Erfurt: Eine Frau prüft in einem Reinraum einen Siliziumwafer für die Halbleiterherstellung.
Erfurt: Eine Frau prüft in einem Reinraum einen Siliziumwafer für die Halbleiterherstellung.

Der Absatz von Smartphones und Automobil-Chips könnte im schlimmsten Fall um rund ein Viertel zurückgehen, aber es gibt auch Bereiche, die von der Krise profitieren.

Die Corona-Krise hinterlässt laut einer Prognose auf dem Halbleitermarkt ungleichmäßige Spuren. Je nach Bereich stehen für 2020 Rückgänge von bis zu 27 Prozent oder Zuwächse bis 11 Prozent im Raum, wie aus Berechnungen der Unternehmensberatung McKinsey hervorgeht. Insgesamt gehen die Berater aber von einem Schrumpfen des zuletzt mehr als 400 Milliarden Dollar schweren Gesamtmarkts um 5 bis 15 Prozent aus.

Besonders hart wird es der Prognose nach die Bereiche drahtlose Kommunikation – also vor allem Smartphones – und Chips für den Automobilbereich treffen. Hier geht es im schlimmsten Fall um 26 beziehungsweise 27 Prozent nach unten.

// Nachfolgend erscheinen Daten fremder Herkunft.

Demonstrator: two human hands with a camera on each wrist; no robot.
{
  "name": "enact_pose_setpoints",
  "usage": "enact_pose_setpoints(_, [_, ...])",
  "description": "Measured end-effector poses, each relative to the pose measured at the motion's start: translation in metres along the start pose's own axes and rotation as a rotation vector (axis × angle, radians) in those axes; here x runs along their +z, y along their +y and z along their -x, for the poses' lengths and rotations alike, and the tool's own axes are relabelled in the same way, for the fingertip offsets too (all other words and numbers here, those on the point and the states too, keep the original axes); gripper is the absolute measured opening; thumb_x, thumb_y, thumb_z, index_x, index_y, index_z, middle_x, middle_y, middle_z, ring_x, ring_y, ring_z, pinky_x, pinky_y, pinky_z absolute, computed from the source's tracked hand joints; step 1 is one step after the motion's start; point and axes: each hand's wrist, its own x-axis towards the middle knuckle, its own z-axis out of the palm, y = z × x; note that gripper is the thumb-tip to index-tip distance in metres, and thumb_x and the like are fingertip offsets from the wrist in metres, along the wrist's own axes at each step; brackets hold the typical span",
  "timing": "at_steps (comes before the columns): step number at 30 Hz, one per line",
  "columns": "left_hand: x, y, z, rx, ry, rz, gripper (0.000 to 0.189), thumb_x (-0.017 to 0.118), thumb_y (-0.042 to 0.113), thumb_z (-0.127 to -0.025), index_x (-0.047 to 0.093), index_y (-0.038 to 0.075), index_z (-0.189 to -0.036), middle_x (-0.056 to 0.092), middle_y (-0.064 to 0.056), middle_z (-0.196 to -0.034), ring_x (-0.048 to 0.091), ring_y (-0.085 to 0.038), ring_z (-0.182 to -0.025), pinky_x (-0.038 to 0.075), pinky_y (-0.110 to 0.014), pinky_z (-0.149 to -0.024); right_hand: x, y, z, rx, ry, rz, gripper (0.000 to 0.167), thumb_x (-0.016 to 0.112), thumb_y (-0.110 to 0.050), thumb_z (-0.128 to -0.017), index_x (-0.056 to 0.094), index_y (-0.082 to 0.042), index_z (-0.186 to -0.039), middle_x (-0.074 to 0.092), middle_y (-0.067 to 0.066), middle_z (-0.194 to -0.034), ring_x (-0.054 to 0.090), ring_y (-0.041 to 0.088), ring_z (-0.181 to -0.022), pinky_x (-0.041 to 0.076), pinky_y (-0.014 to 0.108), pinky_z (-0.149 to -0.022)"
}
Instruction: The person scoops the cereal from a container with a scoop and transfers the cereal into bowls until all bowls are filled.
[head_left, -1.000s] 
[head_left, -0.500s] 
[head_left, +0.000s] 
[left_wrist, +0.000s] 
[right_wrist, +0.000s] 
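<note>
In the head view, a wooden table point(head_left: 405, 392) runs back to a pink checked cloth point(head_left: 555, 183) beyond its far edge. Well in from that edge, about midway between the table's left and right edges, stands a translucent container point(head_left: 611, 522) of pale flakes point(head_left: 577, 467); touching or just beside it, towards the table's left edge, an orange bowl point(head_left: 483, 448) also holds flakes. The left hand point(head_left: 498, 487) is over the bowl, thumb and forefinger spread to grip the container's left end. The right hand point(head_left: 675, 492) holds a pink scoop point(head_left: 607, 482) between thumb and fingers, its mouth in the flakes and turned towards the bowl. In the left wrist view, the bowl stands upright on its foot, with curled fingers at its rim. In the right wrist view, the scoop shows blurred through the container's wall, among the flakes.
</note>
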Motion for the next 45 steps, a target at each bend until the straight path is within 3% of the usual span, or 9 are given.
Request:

Der größte Teilmarkt, Halbleiter für PCs und Server, bleibt demnach je nach Szenario fast stabil oder schrumpft nur vergleichsweise schwach. Bei Chips für die Bereiche Industrie sowie Unterhaltungs- und Haushaltselektronik sind etwas stärkere Rückgänge zu erwarten.

Nur das kleinste Marktsegment kann von der aktuellen Entwicklung profitieren: Im Bereich der kabelgebundenen Kommunikation geht es der Prognose zufolge um 8 bis 11 Prozent nach oben. Der Grund: Wegen der Corona-Pandemie müssen demnach unter anderem Firmen mehr in Sicherheit investieren, weil mehr Mitarbeiter von zu Hause aus arbeiten. Zudem kaufen die Verbraucher mehr Router.